For the data below, report only the number of lines containing the string "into".

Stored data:
== Segment start ==
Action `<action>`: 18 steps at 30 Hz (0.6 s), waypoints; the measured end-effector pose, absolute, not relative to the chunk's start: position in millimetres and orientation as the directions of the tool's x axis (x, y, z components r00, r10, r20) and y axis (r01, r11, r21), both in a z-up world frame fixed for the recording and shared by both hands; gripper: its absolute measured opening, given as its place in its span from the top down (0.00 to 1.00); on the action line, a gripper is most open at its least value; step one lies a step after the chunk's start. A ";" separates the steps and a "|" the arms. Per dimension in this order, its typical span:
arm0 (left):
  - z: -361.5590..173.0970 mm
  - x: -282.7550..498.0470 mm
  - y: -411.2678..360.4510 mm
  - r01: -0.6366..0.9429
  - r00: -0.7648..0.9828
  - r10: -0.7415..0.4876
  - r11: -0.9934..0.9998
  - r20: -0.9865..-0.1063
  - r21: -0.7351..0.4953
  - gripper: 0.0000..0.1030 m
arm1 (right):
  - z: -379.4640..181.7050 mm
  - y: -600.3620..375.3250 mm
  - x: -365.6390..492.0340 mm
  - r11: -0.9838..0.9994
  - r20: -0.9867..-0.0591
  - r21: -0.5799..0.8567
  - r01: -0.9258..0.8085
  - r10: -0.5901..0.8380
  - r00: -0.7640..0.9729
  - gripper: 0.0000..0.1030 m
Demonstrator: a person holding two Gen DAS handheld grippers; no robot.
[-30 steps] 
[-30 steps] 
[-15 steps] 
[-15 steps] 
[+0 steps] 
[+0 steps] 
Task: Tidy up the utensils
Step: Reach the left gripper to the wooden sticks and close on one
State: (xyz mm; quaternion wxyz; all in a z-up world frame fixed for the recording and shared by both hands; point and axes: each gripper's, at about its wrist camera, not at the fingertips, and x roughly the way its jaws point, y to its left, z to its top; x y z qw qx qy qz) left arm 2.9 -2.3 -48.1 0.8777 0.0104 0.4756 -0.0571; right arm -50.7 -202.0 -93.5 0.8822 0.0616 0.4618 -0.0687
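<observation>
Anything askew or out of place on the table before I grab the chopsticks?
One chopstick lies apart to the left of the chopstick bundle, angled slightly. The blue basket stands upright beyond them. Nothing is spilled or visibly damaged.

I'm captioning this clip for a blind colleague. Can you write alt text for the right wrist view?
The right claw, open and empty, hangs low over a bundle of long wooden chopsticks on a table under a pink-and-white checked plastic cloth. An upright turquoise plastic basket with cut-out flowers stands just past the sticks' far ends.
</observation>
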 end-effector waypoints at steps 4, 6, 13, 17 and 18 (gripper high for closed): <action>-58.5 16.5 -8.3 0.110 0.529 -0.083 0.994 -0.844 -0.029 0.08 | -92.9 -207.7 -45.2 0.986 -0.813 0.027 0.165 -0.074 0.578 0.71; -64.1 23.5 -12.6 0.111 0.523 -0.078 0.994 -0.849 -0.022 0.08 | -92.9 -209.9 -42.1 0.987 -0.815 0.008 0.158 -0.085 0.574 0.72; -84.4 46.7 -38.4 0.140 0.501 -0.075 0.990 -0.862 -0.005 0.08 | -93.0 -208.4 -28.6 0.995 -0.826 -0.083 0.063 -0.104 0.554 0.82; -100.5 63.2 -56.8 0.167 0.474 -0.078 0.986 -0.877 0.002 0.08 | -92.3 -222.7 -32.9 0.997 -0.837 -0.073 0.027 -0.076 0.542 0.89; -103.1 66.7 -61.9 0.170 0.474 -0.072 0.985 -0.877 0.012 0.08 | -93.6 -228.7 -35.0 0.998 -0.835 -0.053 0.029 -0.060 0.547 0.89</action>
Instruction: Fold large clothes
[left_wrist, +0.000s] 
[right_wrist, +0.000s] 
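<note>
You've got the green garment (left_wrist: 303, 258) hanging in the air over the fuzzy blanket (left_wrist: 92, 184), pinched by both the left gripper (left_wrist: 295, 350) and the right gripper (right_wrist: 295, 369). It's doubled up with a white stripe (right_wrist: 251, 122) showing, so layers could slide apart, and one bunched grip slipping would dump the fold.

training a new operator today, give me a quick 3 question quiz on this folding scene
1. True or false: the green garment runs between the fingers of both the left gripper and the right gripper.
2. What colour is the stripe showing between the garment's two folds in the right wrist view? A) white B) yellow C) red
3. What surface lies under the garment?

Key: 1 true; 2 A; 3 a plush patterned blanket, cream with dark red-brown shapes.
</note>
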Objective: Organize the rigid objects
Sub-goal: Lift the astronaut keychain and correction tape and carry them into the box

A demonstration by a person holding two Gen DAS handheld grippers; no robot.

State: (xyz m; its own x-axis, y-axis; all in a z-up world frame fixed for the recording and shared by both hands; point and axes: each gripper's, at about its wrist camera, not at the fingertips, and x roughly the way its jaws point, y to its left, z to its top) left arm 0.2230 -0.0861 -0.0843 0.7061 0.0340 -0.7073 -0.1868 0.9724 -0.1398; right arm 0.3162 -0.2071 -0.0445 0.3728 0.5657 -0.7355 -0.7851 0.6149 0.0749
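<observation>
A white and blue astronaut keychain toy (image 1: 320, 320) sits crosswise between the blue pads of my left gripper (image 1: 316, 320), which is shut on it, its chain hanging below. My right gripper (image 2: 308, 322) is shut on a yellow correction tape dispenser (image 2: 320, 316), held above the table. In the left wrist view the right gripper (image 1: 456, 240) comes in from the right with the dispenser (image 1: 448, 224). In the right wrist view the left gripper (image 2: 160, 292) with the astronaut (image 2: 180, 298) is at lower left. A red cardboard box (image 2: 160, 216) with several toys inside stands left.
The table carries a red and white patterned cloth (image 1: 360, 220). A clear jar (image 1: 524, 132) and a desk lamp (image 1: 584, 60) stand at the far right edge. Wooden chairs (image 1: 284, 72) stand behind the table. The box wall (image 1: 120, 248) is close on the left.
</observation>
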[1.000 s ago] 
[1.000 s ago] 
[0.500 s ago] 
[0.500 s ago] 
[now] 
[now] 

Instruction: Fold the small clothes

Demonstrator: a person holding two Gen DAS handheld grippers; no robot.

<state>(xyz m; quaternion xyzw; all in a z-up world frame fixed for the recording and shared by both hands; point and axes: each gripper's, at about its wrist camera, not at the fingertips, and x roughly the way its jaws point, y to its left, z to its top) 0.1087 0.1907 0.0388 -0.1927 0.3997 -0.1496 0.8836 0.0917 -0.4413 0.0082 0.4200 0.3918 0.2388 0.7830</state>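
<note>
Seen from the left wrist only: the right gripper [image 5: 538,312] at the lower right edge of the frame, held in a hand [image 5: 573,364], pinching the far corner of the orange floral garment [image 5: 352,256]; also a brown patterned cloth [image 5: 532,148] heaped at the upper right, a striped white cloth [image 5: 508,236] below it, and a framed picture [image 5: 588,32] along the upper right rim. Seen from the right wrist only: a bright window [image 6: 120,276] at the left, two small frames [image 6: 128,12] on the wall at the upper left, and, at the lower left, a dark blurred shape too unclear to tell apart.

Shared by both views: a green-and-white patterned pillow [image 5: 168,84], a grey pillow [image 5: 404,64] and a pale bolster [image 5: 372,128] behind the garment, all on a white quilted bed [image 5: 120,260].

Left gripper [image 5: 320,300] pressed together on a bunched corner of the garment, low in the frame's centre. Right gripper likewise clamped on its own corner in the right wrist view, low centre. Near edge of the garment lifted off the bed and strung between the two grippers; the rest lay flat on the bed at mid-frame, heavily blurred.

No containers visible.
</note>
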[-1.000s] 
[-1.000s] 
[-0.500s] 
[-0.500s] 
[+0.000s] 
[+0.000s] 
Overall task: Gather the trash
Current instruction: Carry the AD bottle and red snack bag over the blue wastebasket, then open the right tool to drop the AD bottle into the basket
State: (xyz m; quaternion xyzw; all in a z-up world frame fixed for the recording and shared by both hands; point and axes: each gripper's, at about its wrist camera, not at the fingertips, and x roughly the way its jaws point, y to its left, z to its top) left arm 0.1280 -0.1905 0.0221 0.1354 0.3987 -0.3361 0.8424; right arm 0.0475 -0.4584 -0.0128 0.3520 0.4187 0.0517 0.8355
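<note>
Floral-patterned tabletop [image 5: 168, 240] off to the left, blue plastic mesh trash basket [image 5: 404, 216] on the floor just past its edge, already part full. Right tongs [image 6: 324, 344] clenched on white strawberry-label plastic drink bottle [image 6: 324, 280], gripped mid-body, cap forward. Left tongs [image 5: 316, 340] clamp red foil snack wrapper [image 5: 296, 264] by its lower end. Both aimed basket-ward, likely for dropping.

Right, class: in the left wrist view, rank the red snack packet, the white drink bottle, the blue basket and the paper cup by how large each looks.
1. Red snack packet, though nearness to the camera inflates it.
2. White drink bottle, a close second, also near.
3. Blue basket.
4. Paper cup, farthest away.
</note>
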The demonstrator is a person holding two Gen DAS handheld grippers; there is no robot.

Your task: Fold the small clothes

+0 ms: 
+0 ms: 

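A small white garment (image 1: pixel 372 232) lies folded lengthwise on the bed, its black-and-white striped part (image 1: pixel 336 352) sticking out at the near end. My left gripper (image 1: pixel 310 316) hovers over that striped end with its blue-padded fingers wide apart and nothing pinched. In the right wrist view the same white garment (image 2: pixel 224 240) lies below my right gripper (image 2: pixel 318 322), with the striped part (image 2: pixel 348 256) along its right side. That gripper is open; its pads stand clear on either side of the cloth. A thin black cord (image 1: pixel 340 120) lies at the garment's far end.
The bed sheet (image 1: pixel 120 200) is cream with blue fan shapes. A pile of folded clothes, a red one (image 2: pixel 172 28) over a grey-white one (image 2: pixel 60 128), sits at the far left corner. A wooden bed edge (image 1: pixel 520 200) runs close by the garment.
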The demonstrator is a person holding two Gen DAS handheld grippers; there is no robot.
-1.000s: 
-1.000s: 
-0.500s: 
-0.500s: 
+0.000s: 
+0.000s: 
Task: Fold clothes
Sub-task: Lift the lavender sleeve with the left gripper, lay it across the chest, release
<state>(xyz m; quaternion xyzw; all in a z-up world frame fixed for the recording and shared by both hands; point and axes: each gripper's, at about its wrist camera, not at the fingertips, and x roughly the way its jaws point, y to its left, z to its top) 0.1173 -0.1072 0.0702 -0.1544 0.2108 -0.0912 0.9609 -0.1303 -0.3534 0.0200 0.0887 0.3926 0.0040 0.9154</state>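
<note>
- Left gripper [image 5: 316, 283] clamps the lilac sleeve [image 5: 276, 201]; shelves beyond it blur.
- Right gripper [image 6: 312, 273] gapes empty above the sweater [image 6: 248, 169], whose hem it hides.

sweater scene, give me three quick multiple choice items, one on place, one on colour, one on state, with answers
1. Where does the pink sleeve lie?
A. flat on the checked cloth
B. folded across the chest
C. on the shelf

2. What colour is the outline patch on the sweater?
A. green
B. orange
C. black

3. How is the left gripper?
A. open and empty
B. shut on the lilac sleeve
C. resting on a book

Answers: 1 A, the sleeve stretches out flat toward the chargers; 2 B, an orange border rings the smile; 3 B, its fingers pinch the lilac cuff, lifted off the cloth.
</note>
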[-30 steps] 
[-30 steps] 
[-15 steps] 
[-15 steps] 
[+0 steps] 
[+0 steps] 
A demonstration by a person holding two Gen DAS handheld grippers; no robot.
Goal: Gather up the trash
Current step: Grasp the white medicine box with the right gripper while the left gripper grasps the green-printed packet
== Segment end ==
**TASK RESULT**
2